* Dataset entries *
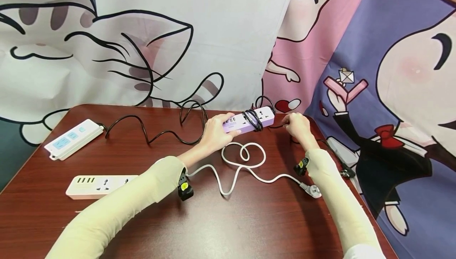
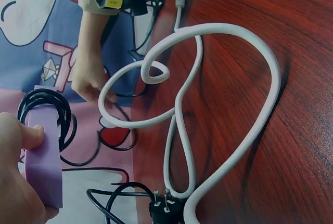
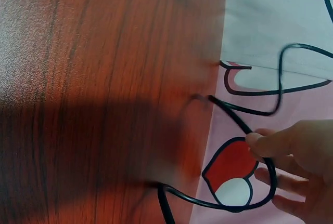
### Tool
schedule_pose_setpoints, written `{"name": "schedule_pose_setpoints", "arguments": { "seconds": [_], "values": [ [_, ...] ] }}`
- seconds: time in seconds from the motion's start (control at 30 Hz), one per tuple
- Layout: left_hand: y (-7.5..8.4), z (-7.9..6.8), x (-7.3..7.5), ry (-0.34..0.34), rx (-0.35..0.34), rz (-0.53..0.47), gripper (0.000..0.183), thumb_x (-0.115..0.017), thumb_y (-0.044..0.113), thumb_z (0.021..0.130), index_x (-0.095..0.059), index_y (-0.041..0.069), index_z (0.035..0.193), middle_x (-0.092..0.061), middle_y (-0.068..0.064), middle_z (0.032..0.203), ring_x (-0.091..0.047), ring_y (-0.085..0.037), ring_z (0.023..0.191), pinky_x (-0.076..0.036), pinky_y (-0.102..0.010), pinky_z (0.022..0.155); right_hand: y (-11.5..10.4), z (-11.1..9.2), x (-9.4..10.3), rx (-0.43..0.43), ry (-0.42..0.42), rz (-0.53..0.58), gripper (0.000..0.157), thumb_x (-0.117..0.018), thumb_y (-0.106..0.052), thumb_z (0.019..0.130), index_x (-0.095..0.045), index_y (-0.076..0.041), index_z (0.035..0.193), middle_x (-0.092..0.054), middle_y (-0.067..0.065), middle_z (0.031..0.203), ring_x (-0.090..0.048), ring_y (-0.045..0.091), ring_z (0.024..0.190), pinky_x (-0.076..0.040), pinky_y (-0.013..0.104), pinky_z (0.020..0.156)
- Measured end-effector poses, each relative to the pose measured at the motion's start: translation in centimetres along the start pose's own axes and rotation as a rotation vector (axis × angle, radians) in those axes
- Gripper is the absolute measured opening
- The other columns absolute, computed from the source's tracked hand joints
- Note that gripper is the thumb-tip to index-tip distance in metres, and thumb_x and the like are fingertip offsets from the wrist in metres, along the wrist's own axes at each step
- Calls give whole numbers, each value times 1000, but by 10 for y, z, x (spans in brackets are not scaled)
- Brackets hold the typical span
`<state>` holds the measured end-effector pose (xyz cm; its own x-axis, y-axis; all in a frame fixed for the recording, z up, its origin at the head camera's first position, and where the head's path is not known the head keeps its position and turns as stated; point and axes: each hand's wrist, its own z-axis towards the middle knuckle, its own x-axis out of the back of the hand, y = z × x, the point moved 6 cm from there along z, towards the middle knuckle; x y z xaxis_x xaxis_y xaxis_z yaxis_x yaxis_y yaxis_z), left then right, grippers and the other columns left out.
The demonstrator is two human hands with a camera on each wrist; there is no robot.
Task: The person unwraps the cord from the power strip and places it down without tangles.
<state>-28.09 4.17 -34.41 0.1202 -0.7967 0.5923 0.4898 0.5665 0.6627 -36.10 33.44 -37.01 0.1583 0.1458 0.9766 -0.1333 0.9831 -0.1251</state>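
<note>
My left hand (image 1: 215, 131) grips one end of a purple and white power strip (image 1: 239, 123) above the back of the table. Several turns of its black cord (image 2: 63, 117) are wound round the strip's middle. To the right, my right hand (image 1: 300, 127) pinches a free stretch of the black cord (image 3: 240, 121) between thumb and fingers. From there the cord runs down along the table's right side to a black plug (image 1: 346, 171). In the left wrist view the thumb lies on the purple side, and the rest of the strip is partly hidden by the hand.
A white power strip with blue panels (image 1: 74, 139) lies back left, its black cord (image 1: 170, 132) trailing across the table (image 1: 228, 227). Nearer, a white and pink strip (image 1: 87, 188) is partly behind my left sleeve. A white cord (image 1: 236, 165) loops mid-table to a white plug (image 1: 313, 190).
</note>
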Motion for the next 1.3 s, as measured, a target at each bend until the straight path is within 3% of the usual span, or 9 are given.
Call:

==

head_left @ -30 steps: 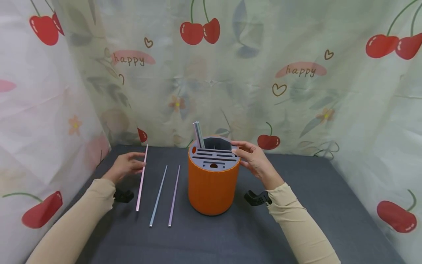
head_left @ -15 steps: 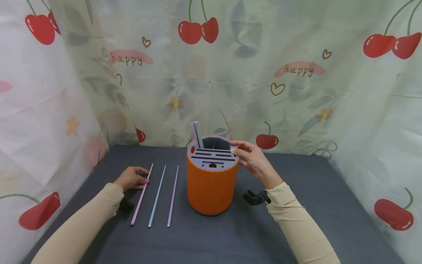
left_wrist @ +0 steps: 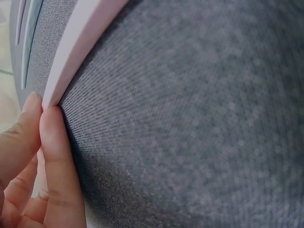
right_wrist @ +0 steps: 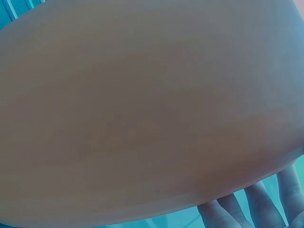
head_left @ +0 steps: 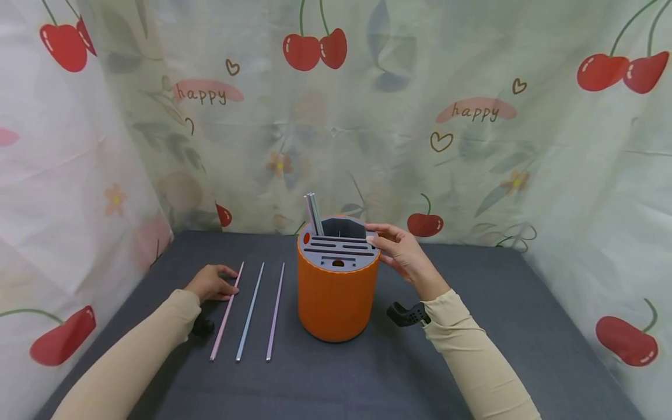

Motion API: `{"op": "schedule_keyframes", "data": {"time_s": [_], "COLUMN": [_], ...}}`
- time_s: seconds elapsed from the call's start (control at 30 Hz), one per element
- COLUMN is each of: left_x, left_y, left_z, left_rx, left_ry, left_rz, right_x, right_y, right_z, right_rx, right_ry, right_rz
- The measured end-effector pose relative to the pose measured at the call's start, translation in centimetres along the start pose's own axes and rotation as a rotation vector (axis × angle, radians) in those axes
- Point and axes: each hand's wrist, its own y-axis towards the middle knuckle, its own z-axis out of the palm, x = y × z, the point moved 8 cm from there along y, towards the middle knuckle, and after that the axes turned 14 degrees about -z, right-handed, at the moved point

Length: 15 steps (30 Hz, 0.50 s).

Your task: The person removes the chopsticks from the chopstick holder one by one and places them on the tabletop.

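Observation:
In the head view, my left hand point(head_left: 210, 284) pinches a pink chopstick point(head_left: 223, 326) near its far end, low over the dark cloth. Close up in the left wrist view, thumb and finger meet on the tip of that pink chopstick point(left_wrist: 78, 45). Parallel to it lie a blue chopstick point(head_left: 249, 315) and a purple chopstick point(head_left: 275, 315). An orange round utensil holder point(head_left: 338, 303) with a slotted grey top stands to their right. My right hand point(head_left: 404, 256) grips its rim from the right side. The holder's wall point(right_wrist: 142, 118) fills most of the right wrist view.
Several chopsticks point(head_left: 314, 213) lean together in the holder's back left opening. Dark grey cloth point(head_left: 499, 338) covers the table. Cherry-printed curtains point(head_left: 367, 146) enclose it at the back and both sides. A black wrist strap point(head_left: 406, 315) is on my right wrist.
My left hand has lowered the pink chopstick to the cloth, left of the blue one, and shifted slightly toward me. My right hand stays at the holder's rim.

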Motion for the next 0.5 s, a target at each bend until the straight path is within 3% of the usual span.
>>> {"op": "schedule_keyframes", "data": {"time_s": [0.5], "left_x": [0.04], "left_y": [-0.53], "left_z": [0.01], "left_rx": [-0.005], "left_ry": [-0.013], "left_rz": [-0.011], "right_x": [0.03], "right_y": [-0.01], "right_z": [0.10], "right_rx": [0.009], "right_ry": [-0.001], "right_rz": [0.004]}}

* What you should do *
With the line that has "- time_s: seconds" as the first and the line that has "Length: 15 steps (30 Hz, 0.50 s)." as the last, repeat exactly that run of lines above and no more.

* Answer *
- time_s: seconds elapsed from the call's start (control at 30 Hz), one per element
- COLUMN is each of: left_x, left_y, left_z, left_rx, left_ry, left_rz, right_x, right_y, right_z, right_rx, right_ry, right_rz
- The measured end-effector pose relative to the pose measured at the call's start, translation in centimetres along the start pose's own axes and rotation as a rotation vector (axis × angle, radians) in those axes
- Point and axes: each hand's wrist, its own y-axis towards the middle knuckle, its own z-axis out of the palm, x = y × z, the point moved 8 cm from there along y, towards the middle knuckle, and after that the axes turned 14 degrees about -z, right-handed, at the moved point

Length: 15 steps (30 Hz, 0.50 s).

This answer is complete as written.